▶ _Try it_
Going through the data below, please show each line containing the string "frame".
◆ ◆ ◆ ◆ ◆ ◆ ◆
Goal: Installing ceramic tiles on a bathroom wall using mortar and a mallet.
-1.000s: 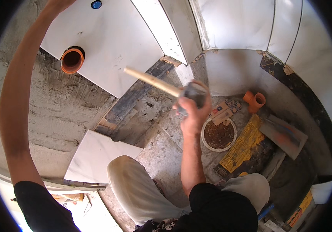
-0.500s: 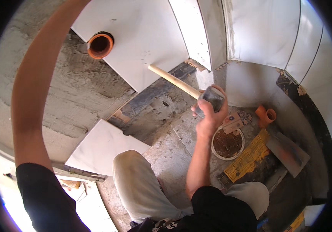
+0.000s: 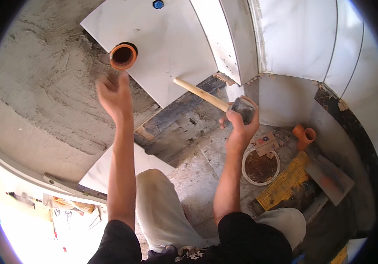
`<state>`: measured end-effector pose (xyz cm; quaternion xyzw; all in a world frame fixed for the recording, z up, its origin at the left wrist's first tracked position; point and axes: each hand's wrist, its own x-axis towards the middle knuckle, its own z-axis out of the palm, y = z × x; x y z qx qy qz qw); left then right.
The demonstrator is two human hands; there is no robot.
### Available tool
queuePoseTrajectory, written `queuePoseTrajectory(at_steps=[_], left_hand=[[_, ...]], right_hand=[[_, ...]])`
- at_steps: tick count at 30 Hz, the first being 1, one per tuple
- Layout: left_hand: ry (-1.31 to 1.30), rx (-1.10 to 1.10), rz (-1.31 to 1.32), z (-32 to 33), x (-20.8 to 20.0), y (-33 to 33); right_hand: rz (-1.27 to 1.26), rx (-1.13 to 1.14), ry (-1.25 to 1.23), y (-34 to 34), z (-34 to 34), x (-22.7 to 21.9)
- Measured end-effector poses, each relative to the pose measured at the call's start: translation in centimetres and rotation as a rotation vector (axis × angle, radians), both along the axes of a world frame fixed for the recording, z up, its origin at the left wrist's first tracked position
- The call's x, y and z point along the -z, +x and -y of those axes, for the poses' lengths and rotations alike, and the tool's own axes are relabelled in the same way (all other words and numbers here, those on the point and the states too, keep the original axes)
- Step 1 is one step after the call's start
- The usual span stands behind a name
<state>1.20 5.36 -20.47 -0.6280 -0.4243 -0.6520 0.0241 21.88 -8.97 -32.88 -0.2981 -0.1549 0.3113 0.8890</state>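
Observation:
My right hand (image 3: 241, 125) grips a rubber mallet (image 3: 243, 110) by its dark head. The mallet's pale wooden handle points up and to the left, toward a large white marbled tile (image 3: 167, 44). Bare-looking and slightly blurred, my left hand (image 3: 115, 97) is held just below an orange pipe (image 3: 123, 56) at the tile's left edge. Its thumb stands apart from the loosely bent fingers, and nothing shows in them. A blue plug (image 3: 158, 4) sits in a hole near the tile's top. Rough grey mortar (image 3: 52, 79) covers the surface left of the tile.
Another white tile (image 3: 149, 162) lies partly behind my left forearm. To the right are a white-rimmed bucket (image 3: 244, 174) with brown contents, an orange pipe fitting (image 3: 304, 136), a yellow printed bag (image 3: 281, 182) and a flat metal trowel (image 3: 332, 178). White wall panels (image 3: 303, 39) rise beyond.
My left arm has come down from the upper left, bringing the hand into view below the orange pipe. The blue plug now shows. My right hand keeps its grip on the mallet.

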Motion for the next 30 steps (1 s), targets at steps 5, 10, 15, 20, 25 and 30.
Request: queuePoseTrajectory(at_steps=[5,10,15,20,25,30], left_hand=[[-0.316,-0.103,-0.097,-0.4,5.3,0.4],[-0.323,-0.216,-0.244,-1.7,4.0,0.8],[-0.301,-0.151,-0.202,-2.3,4.6,1.2],[-0.284,-0.171,-0.165,-2.5,4.8,0.9],[-0.289,-0.12,-0.124,-2.6,5.2,0.7],[-0.254,-0.147,-0.129,-2.9,5.1,0.3]], right_hand=[[0.013,0.02,-0.008,-0.5,0.5,-0.8],[0.002,-0.018,0.029,-1.4,0.7,-0.2],[-0.085,0.136,0.018,-1.3,2.4,-0.9],[0.005,-0.003,-0.016,-1.4,1.3,-0.6],[0.076,0.144,-0.024,-1.5,0.2,-0.1],[-0.053,-0.053,-0.031,0.0,1.7,-0.5]])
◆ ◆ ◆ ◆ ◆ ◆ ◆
▶ _Output for this exercise_
`<state>`: measured end-effector pose (xyz cm; quaternion xyzw; all in a world frame fixed for the recording, z up, its origin at the left wrist's first tracked position; point and axes: each hand's wrist, its own x-axis towards the middle knuckle, its own z-axis out of the palm, y = z × x; x y z qx qy qz qw); left then right.
- Measured end-effector poses, each relative to the pose measured at the call's start: translation in centimetres and rotation as a rotation vector (axis × angle, radians), both along the axes of a world frame fixed for the recording, z up, its origin at the left wrist's first tracked position

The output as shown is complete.